О-о, ну почему, почему он? Красивый блондин, такой учтиво-отчужденный, такой безумно нудный с вечными своими разговорами о Европе, о книгах, музыке, о поэзии и прочих материях, абсолютно ей неинтересных, – чем он все же столь привлекателен для нее? Ночь за ночью, посидев с ним в сумерках на веранде, Скарлетт потом часами металась по комнате, не в силах спать, и утешала себя только тем, что в следующий раз, прямо вот в следующий раз он сделает ей предложение. Обязательно. Но следующий раз приходил и уходил, а в результате ничего – ничего кроме того, что снедавшая ее лихорадка трепала ее еще яростней.
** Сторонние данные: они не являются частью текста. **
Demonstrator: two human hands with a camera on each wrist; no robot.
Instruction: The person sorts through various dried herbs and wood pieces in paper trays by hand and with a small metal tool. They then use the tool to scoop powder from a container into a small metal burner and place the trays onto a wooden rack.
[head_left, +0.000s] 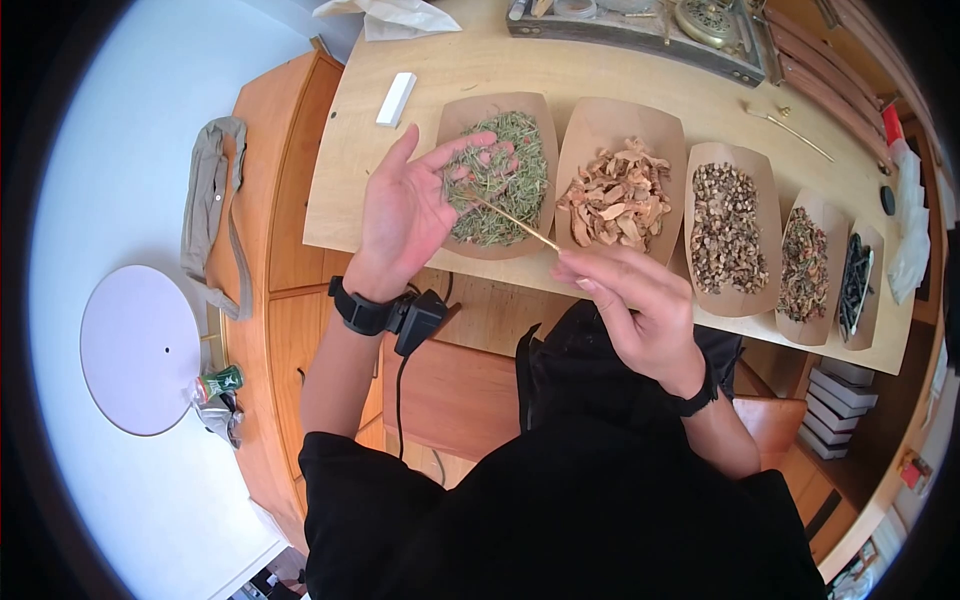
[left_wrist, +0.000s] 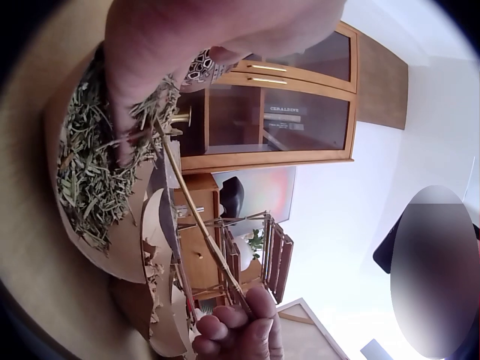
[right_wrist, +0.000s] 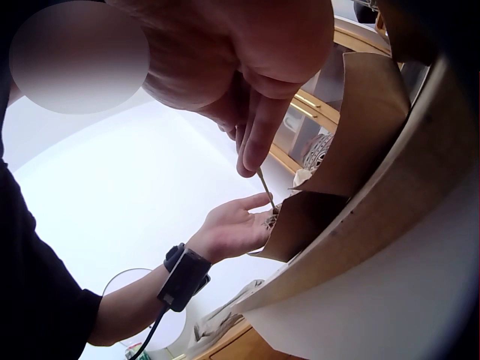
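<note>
My left hand (head_left: 405, 215) is held palm up over the tray (head_left: 460, 115) of dried green herb (head_left: 510, 235), its fingers loosely extended. A little of the herb lies on the palm and fingers. Between thumb and fingers, my right hand (head_left: 645, 310) pinches a thin brass rod (head_left: 522, 226). The rod slants across toward the left palm, and its far tip sits among the herb there, partly hidden. In the left wrist view the rod (left_wrist: 199, 217) runs from the right fingertips up to the herb under the left hand.
Right of the herb tray stand trays of brown dried slices (head_left: 615, 200), small dark pieces (head_left: 730, 225), mixed bits (head_left: 803, 265) and dark strips (head_left: 855, 285). A white block (head_left: 397, 99) lies behind the left hand. Another slim brass tool (head_left: 795, 135) lies at the back right, near a wooden box (head_left: 640, 45).
</note>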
Она любила его, она желала получить его – и совершенно его не понимала. У нее все было просто и естественно – как ветры, дующие над «Тарой», как желтая река, омывающая подножие холма. До конца дней своих она сохранит эту неспособность понимать хитросплетения и сложности. А тут впервые в жизни она столкнулась с натурой именно сложной и неординарной.

Потому что у Эшли в роду мужчины привыкли проводить досуг в размышлении, а не в действии и предаваться красочным снам воображения, нимало не похожим на явь. Эшли жил в своем уединенном, сокрытом от всех мире, куда более чудесном, чем Джорджия, и с большой неохотой возвращался к реальности. Он смотрел на людей без неприязни, но и без любви; смотрел на жизнь не упиваясь ею и не печалясь. И весь окружающий мир, и свое место в нем он принимал как данность; однако, пожав плечами, уходил опять в себя – в книги, в музыку, в свою собственную вселенную.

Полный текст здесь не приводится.